Gerald Ford estaba en la Casa Blanca y sabía que las Fuerzas Armadas habían disparado un golpe de estado para ejecutar un plan sistemático de desaparición de personas. El presidente de los Estados Unidos no objetó esa decisión institucional que transformaba a la Argentina en un campo de concentración y utilizó su poder para avalar, proteger y financiar a la Junta de Comandantes que integraba Jorge Rafael Videla, Emilio Eduardo Massera y Orlando Ramón Agosti.
El respaldo de Ford en Washington tuvo su correlato en Buenos Aires. Las empresas locales, los medios de comunicación, una facción importante de los partidos políticos, la cúpula de la Iglesia Católica, la mayoría de la opinión pública, la jerarquía sindical y los banqueros festejaron la imagen de los tanques del Ejército apostados en la explanada de la Casa Rosada.
En los campos de concentración se torturaba, violaba y asesinaba a destajo. El Congreso se transformó en un museo y las palancas del gobierno se movían para beneficiar a un puñado de intrigantes que pretendían la suma del poder público. Isabel Perón, los Montoneros, la Triple A, la crisis económica y la violencia cotidiana fueron cómplices del asalto militar, pero ya en esa época sabíamos que Videla apuntaba a reducir nuestras vidas a la mínima expresión.
Barack Obama explicitó al estilo americano una disculpa por la participación de Estados Unidos en el golpe de estado de 1976. Y esa autocrítica se apoya en la desclasificación de miles de documentos que no sólo ratificaran la complacencia de Washington, sino que además permitirá aportar nuevas evidencias para saber qué pasó con los desaparecidos y adonde están los niños apropiados.
Con el correr de los años, la reflexión de Obama en el Salón Blanco será evaluada como un hecho histórico y un nuevo punto de partida para analizar la agenda de Estados Unidos en América Latina. Su perspectiva potencia la actuación de Jimmy Carter y explicita la posición colaboracionista de Ronald Reagan, George Bush y Ford.
Pero la autocrítica de Obama no puede mimetizar las responsabilidades propias. Y no se trata únicamente de recordar las leyes de Punto Final y Obediencia Debida de Raúl Alfonsín, los indultos de Carlos Menem y la postura proteccionista de Fernando de la Rúa ante los juicios abiertos en Europa.

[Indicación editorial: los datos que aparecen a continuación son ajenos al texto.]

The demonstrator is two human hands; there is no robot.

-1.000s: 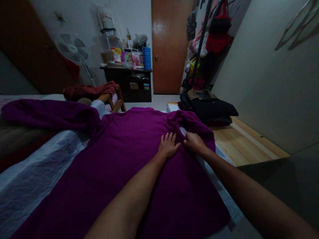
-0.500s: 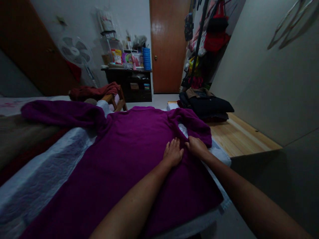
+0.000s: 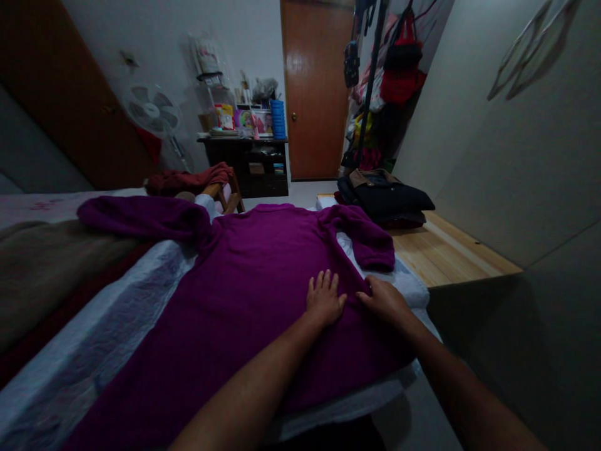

El gobierno de Néstor y Cristina Kirchner deformó a la mayoría de los organismos de derechos humanos y su histórico reclamo fue usado como una palanca política para seducir a la sociedad.
No hay una sola crónica de época que describa la participación de la familia Kirchner contra las Fuerzas Armadas o respaldando los juicios a los excomandantes. Tampoco se los vio en la Ronda de los Jueves y menos aún repudiando las leyes de impunidad. Pero si sabemos que compraron la adhesión de Hebe de Bonafini y usaron la recuperación de los nietos apropiados para montar espectáculos políticos en los medios masivos de comunicación.
Hace 40 años, temblamos de terror cuando escuchamos el Comunicado Número Uno por la radio. Todos tenemos cicatrices y las sirenas de la noche aún aturden nuestros oídos. Pero en este caso, el recuerdo no puede ser selectivo. Es imperioso rescatar a las víctimas del golpe de estado, identificar a los manipuladores de la historia y aceptar las nuevas miradas sobre una tragedia que nos marcó para siempre.